A atitude de Sheena Nº3 não tinha precedentes, então só conseguia pensar nessa resposta.

Então, perguntei a ela:

— Sheena Nº3, o que você acha que eu deveria fazer?

— Primeiro, o Mestre deve pensar no que você quer fazer. Não pense se é realmente possível ou se vai incomodar alguém, desu.

— O que eu quero fazer...

Eu tinha três coisas que queria fazer para este incidente.

Queria resolver a questão da maldição do frenesi.

Queria ajudar os demônios levados para a igreja.

Queria devolver Flute à sua família e companheiros.

Deixando tudo isso junto, nenhuma dessas opções parecia alcançável.

— Essa é uma expressão sóbria, desu.

— Meio que sim.
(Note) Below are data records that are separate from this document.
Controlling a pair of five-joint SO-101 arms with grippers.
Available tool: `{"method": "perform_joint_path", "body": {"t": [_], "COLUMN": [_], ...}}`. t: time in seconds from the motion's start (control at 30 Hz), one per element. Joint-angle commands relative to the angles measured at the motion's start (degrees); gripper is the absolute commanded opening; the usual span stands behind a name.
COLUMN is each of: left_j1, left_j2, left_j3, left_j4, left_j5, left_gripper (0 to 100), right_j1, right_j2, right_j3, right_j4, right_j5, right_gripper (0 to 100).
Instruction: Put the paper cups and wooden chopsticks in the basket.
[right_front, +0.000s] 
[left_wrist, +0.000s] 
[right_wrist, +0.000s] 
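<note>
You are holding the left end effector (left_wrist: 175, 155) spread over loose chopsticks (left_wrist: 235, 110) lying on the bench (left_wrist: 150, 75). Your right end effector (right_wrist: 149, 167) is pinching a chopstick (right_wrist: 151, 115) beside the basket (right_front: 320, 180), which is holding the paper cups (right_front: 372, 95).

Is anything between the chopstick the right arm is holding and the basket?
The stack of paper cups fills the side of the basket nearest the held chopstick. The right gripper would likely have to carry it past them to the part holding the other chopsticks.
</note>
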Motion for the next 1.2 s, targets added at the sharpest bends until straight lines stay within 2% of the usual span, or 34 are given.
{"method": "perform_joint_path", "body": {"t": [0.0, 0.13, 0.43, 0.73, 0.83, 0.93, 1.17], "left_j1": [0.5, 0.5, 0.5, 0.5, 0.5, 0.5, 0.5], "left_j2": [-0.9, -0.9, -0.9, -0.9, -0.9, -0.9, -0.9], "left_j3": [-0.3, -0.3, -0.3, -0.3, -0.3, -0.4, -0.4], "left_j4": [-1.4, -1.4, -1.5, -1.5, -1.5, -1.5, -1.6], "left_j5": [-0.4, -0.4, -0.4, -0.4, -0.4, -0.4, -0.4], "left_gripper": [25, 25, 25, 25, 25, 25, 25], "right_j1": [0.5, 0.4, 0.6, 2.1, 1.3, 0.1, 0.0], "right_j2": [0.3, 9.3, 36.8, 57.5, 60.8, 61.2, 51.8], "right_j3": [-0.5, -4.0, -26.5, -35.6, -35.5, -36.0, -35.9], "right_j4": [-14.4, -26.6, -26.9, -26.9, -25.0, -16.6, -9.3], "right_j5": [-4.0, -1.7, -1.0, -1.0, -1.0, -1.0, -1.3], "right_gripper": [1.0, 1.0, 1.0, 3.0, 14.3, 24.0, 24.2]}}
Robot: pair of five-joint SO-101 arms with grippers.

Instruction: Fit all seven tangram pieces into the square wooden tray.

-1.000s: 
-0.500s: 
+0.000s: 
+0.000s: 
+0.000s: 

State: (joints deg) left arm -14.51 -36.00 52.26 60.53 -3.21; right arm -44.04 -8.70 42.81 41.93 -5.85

Eu estou derrotado pela minha impotência.

— A impotência do Desempregado, desu.

— Cale a boca! Então, o que devo fazer a seguir?

— Vamos fazer todos pensarem nisso juntos, desu. Todo mundo sem dúvidas pode ajudar de alguma forma, desu.

Depois que Sheena Nº3 disse isso, de repente, ouvi vozes atrás de nós:

— Sim. Eu sou a espada e o escudo do Mestre. Se o Mestre desejar, eu vou fazer o meu melhor.

— Carol também vai dar o seu melhor para qualquer coisa que Ichino-sama desejar. Por favor, vá em frente e peça.

Haru e Carol apareceram atrás de mim sem que eu notasse.

Eu não percebi.

— Eu poderia emprestar sua força?

— Não é emprestar. Minha força sempre pertenceu ao Mestre.

— Além disso, o que quer que Ichino-Sama queira é provavelmente o que Carol e as outras também querem.

Haru e Carol disseram.

Carol, não, as duas deviam saber o que eu queria fazer. No entanto, elas disseram que pensariam na melhor estratégia comigo.

Eu parecia um idiota por me preocupar e decidir que seria impossível.

"A responsabilidade de ser querido..."

Eu me lembrei.

Responsabilidade era uma prova de confiança.

Haru e Carol, não, todas aqui confiavam em mim. Era por isso que elas não hesitariam em me ajudar.

Eu passei a gostar um pouco mais da palavra "responsabilidade".


Nota

[1] Reversi, ou Othello, é um jogo de tabuleiro de estratégia para dois jogadores, jogado em um tabuleiro 8×8, normalmente da cor verde. Há sessenta e quatro peças de jogo idênticas chamadas discos, que são claras de um lado e escuras do outro. Os jogadores se revezam colocando peças no tabuleiro com a cor atribuída voltada para cima. Durante uma jogada, quaisquer peças da cor do adversário que estejam em linha reta (horizontal, vertical ou diagonal) e limitados pelo disco acabado de colocar e outro disco da cor do jogador atual serão revertidos (viradas) à cor do jogador atual.